» **WHAT THIS TASK INVOLVES**
Provide the number of lines in the material below that include the word "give", without any accompanying text.

» **RECORDS FOR THE EXERCISE**

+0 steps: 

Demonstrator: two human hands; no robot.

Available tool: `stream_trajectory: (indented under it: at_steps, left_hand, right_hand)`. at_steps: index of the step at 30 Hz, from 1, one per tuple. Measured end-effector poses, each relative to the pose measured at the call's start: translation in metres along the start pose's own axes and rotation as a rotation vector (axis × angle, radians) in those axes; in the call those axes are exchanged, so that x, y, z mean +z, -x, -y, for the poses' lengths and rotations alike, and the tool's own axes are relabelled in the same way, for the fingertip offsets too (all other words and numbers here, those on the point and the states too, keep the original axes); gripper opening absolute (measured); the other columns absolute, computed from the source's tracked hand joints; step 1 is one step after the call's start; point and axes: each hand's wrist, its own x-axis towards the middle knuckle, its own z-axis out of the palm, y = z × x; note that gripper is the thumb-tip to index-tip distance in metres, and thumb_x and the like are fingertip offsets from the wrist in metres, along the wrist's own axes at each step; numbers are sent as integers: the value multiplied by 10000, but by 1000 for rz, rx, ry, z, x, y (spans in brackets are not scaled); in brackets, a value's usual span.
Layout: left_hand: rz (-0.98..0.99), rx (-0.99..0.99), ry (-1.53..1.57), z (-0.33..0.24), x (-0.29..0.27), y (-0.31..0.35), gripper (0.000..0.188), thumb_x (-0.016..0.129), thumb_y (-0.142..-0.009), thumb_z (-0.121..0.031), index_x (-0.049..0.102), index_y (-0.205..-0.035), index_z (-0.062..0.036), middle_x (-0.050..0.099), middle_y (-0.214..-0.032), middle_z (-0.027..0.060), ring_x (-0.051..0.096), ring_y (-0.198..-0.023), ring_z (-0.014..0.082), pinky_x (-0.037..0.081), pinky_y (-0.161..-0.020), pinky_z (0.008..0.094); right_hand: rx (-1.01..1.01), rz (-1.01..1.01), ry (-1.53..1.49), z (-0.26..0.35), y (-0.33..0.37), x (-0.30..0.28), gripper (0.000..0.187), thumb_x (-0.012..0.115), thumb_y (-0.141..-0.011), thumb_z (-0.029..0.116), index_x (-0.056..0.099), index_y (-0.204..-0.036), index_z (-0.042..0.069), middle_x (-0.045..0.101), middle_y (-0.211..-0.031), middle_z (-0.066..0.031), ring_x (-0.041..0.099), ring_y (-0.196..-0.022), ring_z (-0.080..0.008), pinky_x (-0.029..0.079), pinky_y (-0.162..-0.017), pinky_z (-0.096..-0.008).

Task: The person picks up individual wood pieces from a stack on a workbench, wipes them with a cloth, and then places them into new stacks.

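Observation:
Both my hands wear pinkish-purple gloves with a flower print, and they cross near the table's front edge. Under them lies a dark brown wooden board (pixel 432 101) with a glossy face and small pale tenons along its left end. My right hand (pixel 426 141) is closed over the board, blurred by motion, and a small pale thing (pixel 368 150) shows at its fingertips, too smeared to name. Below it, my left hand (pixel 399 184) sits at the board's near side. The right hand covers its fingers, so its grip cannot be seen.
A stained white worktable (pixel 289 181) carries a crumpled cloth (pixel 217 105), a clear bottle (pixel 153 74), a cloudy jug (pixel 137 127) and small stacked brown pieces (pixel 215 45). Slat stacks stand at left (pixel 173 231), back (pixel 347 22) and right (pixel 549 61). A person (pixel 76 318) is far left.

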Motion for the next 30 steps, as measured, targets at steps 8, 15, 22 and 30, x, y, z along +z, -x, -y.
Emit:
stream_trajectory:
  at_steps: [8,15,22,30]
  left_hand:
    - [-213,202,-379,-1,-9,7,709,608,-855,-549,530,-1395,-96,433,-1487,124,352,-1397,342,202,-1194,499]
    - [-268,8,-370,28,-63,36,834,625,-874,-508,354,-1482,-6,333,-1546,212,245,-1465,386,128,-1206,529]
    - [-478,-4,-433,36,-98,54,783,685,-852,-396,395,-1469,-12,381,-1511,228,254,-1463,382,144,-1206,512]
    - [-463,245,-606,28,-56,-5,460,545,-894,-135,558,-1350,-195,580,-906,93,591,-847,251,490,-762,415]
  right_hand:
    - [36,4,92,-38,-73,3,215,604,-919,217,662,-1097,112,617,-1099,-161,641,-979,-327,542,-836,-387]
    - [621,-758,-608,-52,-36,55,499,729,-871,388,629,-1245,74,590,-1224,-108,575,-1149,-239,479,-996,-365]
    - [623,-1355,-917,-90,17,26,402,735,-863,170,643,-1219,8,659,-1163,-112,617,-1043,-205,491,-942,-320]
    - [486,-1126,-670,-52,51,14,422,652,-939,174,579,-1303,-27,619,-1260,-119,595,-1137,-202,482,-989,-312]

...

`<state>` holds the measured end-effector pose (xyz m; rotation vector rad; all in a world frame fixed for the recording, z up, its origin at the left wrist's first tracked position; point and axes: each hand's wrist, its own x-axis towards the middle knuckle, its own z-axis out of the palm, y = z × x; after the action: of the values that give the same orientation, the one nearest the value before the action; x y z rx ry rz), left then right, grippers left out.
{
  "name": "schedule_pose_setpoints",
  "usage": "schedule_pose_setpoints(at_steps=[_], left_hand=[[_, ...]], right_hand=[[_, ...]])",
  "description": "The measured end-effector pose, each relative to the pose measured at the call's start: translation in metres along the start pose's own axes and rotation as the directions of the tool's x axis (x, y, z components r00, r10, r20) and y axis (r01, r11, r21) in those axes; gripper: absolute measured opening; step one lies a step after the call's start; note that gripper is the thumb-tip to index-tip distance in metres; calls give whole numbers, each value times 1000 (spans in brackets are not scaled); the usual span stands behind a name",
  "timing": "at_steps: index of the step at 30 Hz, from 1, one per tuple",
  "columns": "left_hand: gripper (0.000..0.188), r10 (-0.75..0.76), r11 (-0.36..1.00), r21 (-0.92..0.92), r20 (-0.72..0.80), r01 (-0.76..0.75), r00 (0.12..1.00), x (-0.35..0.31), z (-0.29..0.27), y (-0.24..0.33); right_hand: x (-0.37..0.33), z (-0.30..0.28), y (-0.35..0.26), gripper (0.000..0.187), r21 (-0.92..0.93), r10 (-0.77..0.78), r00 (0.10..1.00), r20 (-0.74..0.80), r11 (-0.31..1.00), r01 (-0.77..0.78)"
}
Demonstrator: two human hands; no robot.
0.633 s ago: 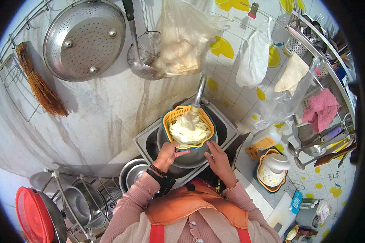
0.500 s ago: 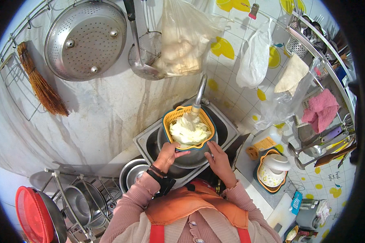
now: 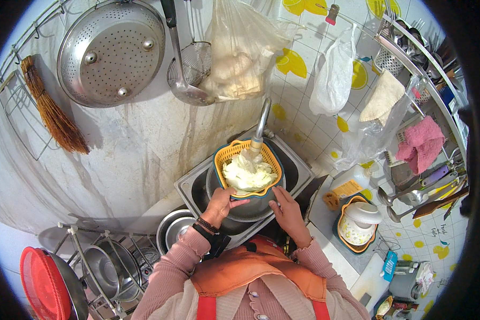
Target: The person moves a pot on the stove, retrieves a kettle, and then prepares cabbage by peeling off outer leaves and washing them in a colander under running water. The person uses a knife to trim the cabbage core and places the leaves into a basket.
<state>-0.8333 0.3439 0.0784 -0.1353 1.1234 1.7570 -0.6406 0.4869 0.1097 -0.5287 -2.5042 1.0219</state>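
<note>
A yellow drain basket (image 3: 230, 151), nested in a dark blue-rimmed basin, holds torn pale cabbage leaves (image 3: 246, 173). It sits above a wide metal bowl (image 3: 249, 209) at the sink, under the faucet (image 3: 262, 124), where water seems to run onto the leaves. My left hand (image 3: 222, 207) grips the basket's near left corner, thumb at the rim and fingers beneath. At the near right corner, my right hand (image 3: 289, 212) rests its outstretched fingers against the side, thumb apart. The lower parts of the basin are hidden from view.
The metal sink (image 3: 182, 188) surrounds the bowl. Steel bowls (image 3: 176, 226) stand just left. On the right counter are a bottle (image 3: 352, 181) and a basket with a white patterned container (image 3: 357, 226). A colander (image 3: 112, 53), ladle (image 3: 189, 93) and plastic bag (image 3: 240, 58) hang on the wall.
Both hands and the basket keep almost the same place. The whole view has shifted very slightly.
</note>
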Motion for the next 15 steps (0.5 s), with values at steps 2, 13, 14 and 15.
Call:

» **SOLUTION**
2